Creating Art When Your Body Is Falling Apart: A Personal Anecdote
- Summer Slacum
- 6 days ago
- 5 min read
In the last month alone, I’ve experienced a planned surgery, a mystery illness immediately after completing a major milestone in my career (yay to the Baltimore Tattoo Convention!), and then an unexpected emergency surgery that has swept me off my feet yet again. Safe to say, this kind of time off adds up in more ways than one.
Clients are disappointed. Bills stack up. Mental health tanks. Your image suffers. Your confidence suffers. Everything starts to feel like it’s hanging by a thread.

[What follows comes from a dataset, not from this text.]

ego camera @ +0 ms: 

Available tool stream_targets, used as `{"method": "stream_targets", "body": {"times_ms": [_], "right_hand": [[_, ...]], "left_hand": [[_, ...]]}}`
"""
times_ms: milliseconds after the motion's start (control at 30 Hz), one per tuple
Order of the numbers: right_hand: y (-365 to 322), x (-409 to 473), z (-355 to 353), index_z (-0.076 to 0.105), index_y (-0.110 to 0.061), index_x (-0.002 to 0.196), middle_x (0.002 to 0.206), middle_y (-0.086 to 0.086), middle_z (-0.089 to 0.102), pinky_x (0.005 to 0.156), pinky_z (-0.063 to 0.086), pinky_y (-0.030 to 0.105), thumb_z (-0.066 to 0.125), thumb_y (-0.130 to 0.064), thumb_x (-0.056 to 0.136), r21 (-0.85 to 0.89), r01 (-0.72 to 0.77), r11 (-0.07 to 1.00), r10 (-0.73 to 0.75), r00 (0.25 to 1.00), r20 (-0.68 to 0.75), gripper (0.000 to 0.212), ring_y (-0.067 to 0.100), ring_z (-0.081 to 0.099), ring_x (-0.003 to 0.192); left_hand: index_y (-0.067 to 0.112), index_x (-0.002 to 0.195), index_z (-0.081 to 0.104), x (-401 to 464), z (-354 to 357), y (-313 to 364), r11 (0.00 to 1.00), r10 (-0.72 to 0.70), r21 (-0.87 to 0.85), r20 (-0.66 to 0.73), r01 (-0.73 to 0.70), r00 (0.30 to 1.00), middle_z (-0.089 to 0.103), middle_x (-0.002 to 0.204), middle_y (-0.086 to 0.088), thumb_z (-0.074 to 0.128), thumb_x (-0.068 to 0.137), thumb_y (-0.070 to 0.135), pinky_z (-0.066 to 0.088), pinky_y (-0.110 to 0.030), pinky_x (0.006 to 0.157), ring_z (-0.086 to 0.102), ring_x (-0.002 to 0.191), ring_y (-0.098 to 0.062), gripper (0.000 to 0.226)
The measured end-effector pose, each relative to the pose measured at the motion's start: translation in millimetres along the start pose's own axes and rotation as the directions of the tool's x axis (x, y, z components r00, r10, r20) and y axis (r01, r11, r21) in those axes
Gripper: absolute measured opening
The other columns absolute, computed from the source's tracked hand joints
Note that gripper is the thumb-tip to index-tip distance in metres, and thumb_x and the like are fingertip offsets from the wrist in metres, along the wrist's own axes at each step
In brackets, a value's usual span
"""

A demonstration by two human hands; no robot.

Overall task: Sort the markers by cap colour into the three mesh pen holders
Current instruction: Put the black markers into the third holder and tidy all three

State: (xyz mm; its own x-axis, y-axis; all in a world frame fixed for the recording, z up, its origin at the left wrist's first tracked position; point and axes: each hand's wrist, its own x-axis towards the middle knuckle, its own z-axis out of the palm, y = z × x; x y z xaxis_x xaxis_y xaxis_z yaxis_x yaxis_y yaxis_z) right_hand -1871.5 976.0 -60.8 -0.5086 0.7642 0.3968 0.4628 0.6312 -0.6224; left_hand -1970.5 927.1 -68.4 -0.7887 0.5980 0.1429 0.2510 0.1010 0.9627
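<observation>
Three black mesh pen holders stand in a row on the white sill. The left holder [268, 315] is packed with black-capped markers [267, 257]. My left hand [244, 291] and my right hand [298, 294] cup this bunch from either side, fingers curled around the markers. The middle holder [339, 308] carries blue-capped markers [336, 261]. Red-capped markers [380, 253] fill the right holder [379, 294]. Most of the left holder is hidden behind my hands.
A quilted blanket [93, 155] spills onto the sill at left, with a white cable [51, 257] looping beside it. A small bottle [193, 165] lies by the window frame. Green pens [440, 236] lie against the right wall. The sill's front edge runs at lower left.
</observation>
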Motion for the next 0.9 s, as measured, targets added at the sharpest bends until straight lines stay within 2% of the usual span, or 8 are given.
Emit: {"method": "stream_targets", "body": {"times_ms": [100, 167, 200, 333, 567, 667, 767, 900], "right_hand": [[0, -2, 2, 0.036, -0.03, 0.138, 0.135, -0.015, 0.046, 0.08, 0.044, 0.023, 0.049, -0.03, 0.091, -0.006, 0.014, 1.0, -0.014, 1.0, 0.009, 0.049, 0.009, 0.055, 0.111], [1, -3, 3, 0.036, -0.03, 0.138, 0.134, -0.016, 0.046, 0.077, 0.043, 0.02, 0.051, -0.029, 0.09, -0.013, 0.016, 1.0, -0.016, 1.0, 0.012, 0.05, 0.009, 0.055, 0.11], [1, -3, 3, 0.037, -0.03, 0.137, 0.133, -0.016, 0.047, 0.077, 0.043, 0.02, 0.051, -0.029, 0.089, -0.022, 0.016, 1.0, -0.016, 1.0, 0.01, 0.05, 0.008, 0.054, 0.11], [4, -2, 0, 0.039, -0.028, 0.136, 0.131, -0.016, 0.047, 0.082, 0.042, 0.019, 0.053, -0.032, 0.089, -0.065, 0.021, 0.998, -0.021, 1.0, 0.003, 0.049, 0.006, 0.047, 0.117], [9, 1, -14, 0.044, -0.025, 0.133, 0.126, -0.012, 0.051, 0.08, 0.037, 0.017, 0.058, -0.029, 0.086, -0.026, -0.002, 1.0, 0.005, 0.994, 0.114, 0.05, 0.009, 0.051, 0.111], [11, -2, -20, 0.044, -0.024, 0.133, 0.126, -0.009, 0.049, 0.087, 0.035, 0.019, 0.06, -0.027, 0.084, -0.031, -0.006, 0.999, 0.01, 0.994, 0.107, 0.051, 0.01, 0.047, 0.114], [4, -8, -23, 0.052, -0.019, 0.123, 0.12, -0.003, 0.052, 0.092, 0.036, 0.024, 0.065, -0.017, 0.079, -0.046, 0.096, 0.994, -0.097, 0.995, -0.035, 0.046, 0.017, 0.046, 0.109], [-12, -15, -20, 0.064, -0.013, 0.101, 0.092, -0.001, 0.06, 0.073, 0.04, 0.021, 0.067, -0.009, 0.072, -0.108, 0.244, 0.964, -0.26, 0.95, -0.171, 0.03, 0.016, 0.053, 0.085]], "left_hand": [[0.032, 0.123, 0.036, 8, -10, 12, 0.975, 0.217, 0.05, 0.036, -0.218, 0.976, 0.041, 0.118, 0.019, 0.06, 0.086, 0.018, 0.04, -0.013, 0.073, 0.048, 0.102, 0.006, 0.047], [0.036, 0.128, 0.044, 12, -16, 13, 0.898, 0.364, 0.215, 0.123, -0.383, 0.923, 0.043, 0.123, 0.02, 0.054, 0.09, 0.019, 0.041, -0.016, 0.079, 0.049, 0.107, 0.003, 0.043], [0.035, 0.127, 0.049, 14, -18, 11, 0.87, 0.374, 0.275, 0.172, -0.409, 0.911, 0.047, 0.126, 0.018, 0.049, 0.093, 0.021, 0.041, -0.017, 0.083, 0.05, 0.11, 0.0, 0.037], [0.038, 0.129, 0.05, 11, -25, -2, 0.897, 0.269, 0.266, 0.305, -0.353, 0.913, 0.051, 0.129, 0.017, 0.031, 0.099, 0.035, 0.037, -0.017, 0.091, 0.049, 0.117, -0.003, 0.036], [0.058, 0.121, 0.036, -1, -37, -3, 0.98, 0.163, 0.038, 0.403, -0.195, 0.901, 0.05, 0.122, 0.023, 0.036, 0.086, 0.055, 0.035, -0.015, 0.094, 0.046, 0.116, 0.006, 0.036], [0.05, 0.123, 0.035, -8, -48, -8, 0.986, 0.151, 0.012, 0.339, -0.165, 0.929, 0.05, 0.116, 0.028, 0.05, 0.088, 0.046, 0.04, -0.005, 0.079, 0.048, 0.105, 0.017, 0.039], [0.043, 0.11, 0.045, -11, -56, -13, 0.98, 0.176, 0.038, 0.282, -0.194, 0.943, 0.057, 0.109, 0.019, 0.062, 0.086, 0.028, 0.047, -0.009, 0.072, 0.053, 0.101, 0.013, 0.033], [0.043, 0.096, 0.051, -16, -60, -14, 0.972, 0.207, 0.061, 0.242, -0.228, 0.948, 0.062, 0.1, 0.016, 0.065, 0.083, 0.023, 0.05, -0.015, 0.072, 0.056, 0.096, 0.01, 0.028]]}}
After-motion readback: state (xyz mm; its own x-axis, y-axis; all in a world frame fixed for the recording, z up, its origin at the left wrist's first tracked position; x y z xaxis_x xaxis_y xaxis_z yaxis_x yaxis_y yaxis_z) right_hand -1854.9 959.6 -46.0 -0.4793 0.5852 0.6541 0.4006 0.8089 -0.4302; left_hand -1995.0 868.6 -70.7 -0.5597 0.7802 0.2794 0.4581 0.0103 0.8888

Honestly, even this blog has suffered because of the physical pain my body has been going through lately. So as I lay in bed trying to figure out how to pass the time between aches, medications, and healing wounds, I figured now is as good a time as any to talk about something people don’t really like talking about:
Being sick.
And more specifically, what it’s like trying to build a career while your body literally refuses to cooperate.

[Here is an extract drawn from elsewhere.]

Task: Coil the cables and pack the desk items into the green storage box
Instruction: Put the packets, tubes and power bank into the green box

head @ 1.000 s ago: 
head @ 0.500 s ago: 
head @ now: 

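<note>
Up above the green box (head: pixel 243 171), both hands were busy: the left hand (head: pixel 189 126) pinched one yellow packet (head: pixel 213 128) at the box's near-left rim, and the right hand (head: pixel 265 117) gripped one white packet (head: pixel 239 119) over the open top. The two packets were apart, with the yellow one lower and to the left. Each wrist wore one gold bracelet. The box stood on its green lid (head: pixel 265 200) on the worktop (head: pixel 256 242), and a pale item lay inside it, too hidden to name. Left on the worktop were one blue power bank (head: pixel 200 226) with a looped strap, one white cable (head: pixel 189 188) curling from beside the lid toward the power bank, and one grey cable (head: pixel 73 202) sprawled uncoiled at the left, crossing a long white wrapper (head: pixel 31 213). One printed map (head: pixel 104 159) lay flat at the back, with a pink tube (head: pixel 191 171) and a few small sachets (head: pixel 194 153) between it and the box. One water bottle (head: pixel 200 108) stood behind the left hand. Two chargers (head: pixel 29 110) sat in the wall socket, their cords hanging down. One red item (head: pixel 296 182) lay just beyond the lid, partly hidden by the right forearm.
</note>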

Unfortunately, this isn’t anything new for me or my shop. Ever since I entered this industry five years ago, there honestly hasn’t been more than a few months at a time where I haven’t come down with something. At this point, I’ve earned the nickname “The Victorian Child” of the shop, which is honestly both hilarious and painfully accurate.
First it was constant rounds of strep throat that eventually led to a tonsillectomy. Then a tooth issue that had me suffering for months. My ovary hemorrhaging. Flu after flu after covid after another flu. Random infections. Fevers. Exhaustion. Mystery symptoms. Surgeries. The list goes on..and on..and on…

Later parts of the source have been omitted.